Uma xícara de chá é um bom começo pra essa prosa. Num memorável “dia de amigas”, nossa animada dupla foi a uma bela exposição de pintura modernista latino-americana, caminhou pelo centro da metrópole com olhos e ouvidos atentos às pulsações e estímulos, almoçou delícias irrigadas com espumante e arrematou a comilança com chá digestivo vermelho intenso, que ainda inspirou uma foto. Falamos de muitas coisas, política, carreiras, homens, amores, filhos, viagens, personalidades do momento, ex-marido recém-falecido, compramos um bicho de tecido para o neto em gestação e pérolas de resina para os colares que ela faz. Duas mulheres maduras, autônomas, apreciando a companhia mútua e as boas coisas que conquistamos.
Retrocedo oitenta anos e encontro o filme que vi há pouco, “Aconteceu naquela noite”, do celebrado diretor Frank Capra, lançado em 1934. Ellen é a jovem filha mimada de um magnata americano, e juntos, pai e filha, estão a bordo de um cruzeiro na Florida. A moça, muito contrariada porque o pai impediu-a de se casar com quem ela havia escolhido, consegue por um instante burlar o controle paterno e se joga no mar. Nada até a praia e inicia uma longa viagem por terra até Nova York, ao encontro do namorado. Embarca sozinha num ônibus, e dali pra frente o que se vê é uma longa sequência do que hoje identificamos como clichês machistas. A moça é voluntariosa, mas ingênua e carente, o galã que ela conhece no ônibus imediatamente assume uma atitude protetora e paternal, outro passageiro a assedia despudoradamente, o pai controla tudo de longe, e entre os homens a vida de Ellen é decidida.

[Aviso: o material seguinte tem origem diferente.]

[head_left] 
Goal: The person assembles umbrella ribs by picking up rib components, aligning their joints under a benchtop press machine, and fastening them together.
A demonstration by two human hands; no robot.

Assim se passou com minhas avós, contemporâneas de Ellen, que estiveram sempre submetidas ao controle social, religioso, familiar e conjugal. E assim ainda vive um número indecente de mulheres.
No Brasil da década de 1930, escassas eram as geladeiras domésticas, a televisão inexistia, cozinhava-se em fogões a lenha, telefones eram coisas de milionários, a energia elétrica mal havia chegado às casas. Ainda se viajava de maria-fumaça, avião era quase uma miragem, as radionovelas ocupavam lugar de destaque no cotidiano familiar. Para quem acha que “antigamente era tudo melhor”, sugiro assuntar esses filmes antigos, hoje tão acessíveis, e ter uma ideia mais clara de como era de fato. E, na boa mesmo, essa nostalgia fica muito no terreno da conversa fiada, pois ninguém de fato deseja voltar a viver daquela maneira.
Exceto numa área: sim, muitos – e muitas – querem voltar no tempo e devolver as mulheres ao lugar de belas, recatadas e do lar. (Gostariam de “recolocar” negros e negras também, mas este é um outro assunto.) Querem fingir que o tempo não passou, que os computadores e a internet não aconteceram, que os aviões não se tornaram acessíveis, que já não é preciso comprar lenha para cozinhar? Não, ninguém quer isto. Só voltariam no tempo se fosse possível reassumir o controle total sobre a vida das mulheres. Como sabem que não é, ficam nesse frenesi patético de continuar nos tratando como nulidades tontas, de tentar demonstrar como tudo seria melhor, como todos seriam mais felizes se voltássemos ao “nosso lugar”.
Pois não vai acontecer. Nada vai voltar a ser como antes. Nem os fogões, nem as viagens, nem as comunicações, e muito menos as mulheres.